* EXERCISE DETAILS *
Below are records; please give the number of their lines that contain the string "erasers", and only that number.

(Collection entries)
○ ○ ○ ○
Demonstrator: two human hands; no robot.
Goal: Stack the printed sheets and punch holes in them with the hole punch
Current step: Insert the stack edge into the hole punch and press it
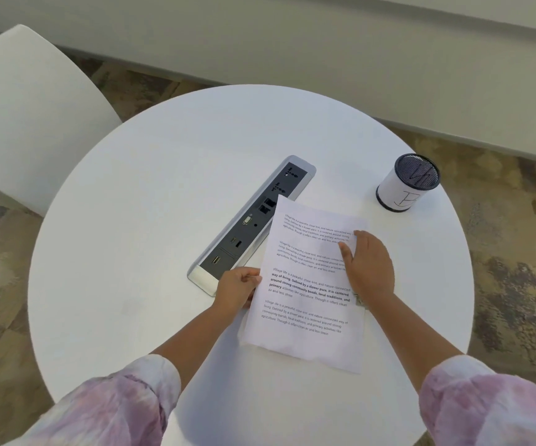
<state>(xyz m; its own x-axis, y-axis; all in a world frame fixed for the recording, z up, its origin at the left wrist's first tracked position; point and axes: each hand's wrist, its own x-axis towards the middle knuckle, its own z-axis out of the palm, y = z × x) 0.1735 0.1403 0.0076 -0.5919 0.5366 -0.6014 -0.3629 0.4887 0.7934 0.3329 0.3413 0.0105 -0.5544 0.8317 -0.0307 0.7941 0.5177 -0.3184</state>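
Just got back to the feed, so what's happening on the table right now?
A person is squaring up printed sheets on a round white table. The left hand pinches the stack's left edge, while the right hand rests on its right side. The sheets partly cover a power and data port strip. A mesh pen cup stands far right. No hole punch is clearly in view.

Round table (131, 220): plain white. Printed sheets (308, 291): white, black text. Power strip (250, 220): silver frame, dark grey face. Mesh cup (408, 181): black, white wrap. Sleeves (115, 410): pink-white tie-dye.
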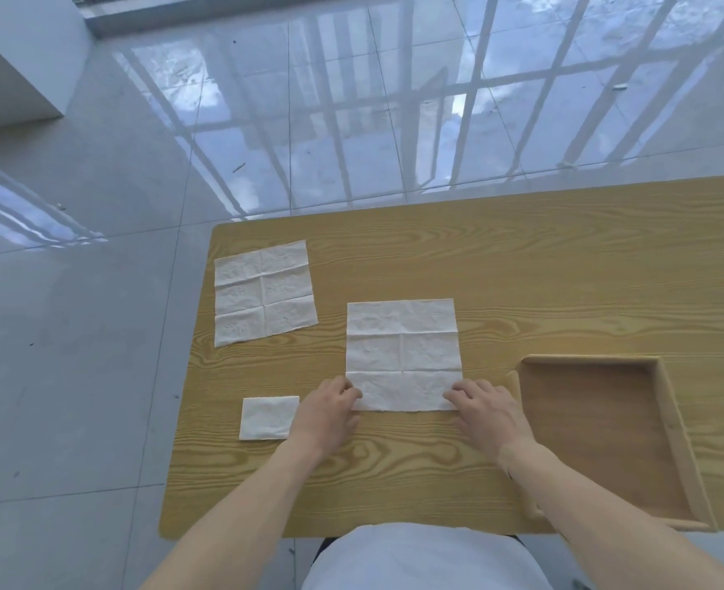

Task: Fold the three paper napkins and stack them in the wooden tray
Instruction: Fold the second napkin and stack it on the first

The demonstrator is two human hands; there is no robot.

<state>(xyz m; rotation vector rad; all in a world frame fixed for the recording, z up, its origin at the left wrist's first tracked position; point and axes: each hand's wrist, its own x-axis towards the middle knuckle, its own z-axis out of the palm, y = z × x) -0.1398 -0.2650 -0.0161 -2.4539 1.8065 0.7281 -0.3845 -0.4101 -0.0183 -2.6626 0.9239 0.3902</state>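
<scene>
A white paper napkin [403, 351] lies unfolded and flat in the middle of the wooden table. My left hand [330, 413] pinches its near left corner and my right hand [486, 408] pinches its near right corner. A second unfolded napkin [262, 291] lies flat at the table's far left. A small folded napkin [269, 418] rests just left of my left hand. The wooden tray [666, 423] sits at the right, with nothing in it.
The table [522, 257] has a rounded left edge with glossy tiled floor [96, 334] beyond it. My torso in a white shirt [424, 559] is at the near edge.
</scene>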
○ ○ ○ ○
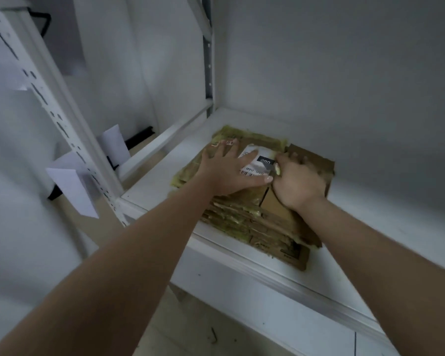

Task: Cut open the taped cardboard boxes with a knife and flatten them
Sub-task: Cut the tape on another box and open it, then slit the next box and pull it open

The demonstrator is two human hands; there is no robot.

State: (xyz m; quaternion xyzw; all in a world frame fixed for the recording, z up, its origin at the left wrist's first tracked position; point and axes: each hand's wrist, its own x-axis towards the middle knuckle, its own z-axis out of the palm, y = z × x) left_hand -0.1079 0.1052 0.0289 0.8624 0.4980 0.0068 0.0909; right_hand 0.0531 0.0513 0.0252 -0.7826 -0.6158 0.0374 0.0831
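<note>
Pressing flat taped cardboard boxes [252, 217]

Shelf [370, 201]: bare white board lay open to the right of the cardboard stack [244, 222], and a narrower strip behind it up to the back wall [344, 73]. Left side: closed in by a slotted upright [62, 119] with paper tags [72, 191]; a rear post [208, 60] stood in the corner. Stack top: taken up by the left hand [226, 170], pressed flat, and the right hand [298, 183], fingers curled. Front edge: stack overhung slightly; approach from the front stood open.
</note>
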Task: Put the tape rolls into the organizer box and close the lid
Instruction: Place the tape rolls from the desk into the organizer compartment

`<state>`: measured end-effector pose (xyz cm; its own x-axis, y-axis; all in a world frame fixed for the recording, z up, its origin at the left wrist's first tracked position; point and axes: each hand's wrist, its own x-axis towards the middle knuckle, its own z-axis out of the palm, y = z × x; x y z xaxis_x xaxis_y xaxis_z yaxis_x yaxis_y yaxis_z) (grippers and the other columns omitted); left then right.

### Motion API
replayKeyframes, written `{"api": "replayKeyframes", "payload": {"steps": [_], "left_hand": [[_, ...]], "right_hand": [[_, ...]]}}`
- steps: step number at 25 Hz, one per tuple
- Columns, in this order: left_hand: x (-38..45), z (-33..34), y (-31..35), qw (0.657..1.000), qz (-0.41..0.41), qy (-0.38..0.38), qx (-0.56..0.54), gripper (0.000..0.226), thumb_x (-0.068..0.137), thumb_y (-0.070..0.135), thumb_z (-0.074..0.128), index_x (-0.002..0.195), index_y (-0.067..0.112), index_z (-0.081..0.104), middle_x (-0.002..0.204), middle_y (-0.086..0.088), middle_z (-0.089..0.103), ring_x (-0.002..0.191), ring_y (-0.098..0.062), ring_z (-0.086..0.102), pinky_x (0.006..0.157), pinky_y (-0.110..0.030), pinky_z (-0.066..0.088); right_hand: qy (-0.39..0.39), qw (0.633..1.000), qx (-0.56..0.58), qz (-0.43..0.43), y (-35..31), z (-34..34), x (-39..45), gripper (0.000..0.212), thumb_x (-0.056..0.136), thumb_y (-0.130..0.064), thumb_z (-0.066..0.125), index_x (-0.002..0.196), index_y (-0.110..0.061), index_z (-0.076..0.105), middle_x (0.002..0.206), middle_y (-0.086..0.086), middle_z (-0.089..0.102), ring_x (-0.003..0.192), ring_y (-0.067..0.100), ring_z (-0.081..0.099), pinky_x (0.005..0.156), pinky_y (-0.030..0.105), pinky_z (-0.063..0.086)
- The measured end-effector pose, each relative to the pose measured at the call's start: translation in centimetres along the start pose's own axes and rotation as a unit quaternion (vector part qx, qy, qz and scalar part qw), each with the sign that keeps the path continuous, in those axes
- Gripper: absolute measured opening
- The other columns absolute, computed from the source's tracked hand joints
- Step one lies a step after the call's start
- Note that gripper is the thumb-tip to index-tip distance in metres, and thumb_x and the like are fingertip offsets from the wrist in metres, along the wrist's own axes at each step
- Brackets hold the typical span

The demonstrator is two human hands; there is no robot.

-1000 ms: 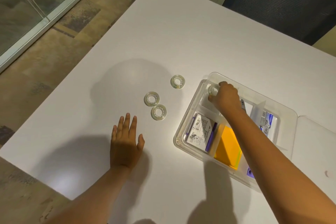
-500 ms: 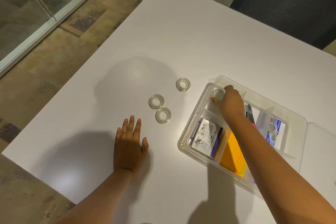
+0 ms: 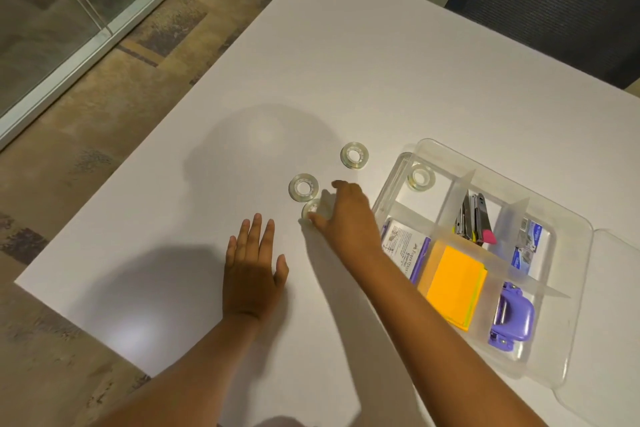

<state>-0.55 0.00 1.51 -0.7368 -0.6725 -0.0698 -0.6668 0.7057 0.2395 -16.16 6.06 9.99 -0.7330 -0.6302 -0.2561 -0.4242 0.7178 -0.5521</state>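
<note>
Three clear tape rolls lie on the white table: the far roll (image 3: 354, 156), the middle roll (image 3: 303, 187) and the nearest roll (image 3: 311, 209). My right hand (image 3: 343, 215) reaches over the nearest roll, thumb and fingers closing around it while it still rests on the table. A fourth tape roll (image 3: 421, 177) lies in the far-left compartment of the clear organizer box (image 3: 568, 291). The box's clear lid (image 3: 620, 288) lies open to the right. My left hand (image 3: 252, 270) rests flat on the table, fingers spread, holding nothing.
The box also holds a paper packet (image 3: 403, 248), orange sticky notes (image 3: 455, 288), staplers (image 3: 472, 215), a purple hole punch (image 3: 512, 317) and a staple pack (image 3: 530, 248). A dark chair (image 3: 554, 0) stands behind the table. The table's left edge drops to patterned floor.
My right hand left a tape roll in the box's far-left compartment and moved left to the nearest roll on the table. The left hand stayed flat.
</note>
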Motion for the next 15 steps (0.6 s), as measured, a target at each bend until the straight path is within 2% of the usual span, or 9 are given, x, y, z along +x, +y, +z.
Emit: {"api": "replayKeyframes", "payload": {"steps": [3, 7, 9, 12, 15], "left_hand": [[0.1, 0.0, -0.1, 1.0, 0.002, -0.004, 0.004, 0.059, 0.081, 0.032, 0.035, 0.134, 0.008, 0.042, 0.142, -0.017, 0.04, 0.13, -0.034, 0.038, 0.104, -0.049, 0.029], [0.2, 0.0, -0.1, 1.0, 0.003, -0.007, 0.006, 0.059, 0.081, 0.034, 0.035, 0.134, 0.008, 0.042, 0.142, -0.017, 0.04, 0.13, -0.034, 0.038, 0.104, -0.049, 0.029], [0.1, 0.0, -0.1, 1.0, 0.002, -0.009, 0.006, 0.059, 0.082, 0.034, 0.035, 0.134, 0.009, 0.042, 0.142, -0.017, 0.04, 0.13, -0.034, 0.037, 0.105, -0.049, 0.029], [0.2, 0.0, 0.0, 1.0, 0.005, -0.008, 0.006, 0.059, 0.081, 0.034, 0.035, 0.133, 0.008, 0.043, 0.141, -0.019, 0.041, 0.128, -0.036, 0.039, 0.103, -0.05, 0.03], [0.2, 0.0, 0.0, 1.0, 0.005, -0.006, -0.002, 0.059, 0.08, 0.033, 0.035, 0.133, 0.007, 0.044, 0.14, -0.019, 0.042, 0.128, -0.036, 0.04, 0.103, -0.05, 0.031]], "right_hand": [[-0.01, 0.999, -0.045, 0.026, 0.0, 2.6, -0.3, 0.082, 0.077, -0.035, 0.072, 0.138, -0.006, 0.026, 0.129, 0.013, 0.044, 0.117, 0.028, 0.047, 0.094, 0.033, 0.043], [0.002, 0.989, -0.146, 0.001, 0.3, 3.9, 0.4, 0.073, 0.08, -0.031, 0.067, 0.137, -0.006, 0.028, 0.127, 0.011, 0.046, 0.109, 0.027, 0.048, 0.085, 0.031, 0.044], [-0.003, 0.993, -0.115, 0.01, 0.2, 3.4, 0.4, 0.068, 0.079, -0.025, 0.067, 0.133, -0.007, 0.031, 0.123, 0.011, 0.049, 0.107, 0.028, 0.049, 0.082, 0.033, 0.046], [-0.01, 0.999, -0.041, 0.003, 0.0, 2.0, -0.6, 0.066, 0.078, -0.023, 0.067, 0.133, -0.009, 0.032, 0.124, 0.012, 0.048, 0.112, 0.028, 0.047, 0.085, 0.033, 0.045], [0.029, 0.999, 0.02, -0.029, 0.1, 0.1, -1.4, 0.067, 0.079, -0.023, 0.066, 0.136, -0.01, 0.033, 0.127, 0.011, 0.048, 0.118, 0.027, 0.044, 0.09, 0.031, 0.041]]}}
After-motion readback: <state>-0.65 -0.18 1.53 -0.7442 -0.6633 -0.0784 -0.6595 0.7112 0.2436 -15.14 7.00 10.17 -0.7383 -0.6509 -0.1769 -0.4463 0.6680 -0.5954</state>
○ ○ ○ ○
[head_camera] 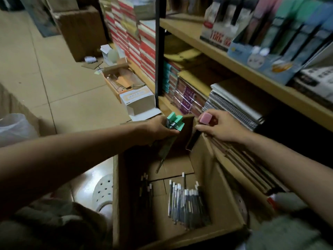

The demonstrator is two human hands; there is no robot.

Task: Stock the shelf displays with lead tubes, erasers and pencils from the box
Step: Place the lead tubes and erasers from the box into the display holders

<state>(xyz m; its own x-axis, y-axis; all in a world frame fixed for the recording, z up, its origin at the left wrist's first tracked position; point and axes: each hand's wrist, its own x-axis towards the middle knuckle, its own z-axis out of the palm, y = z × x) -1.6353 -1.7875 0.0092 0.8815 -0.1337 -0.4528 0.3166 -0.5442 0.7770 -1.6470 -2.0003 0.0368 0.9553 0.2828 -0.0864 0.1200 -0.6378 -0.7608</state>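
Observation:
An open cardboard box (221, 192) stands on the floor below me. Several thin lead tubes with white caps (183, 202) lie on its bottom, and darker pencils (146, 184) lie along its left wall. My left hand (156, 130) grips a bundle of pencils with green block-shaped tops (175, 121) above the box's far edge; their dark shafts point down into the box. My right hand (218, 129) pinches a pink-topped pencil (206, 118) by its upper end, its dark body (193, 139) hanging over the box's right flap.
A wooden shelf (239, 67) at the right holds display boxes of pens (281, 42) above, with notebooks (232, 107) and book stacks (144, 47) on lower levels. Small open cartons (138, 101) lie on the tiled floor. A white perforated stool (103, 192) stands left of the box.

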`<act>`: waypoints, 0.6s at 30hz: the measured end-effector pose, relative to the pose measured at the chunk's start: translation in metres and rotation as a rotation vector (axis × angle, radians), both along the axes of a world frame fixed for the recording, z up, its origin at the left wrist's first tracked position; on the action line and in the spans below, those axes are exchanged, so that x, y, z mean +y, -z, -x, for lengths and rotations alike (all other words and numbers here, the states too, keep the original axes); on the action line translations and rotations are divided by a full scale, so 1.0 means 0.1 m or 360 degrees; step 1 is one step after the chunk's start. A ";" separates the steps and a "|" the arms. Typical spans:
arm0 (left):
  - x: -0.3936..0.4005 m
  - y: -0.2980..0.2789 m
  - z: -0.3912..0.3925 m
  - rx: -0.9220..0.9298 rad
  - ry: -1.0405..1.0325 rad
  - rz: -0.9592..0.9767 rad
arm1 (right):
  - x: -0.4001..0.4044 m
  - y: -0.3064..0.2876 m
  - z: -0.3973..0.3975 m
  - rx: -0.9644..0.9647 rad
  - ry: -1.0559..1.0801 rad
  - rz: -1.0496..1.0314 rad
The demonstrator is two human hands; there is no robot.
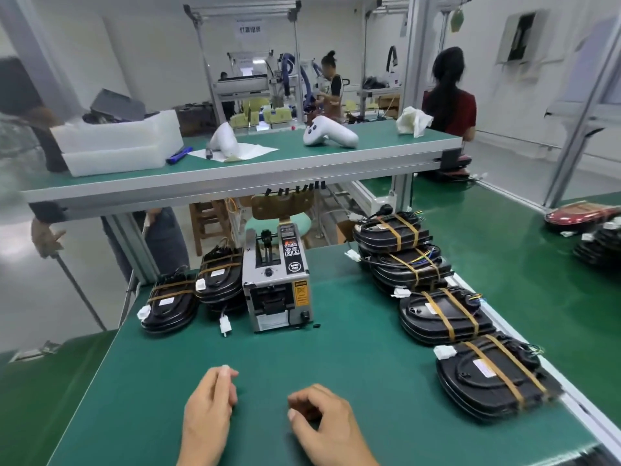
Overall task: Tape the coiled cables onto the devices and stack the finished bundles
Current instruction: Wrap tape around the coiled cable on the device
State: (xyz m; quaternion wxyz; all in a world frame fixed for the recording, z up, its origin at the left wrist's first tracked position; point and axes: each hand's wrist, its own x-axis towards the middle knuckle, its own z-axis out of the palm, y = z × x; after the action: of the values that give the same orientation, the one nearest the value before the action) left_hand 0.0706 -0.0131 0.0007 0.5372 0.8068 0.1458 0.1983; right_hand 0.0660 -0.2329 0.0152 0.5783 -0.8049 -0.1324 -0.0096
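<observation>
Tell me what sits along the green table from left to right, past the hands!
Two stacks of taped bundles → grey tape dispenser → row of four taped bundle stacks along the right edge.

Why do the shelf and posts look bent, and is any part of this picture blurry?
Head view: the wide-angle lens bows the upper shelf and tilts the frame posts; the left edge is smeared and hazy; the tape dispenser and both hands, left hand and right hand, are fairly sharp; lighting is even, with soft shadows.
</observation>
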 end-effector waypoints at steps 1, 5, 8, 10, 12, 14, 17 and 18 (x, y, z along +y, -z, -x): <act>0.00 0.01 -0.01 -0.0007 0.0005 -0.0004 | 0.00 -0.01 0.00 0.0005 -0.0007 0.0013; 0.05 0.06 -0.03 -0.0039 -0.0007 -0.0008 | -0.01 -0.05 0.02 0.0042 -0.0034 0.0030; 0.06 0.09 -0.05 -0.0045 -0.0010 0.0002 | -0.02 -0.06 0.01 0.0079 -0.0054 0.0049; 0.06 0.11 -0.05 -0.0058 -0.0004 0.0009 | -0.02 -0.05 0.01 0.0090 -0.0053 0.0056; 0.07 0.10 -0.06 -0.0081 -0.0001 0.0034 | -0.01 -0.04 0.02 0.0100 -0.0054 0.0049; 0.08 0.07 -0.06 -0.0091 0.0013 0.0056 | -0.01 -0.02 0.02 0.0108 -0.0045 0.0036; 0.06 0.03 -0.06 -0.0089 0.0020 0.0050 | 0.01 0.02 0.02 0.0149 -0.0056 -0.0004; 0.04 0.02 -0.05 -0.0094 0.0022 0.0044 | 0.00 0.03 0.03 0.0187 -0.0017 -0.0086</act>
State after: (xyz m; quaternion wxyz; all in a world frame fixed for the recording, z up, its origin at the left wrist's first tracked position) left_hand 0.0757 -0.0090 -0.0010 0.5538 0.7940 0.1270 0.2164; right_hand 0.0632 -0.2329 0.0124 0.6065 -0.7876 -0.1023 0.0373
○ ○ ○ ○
* EXERCISE ANSWER *
2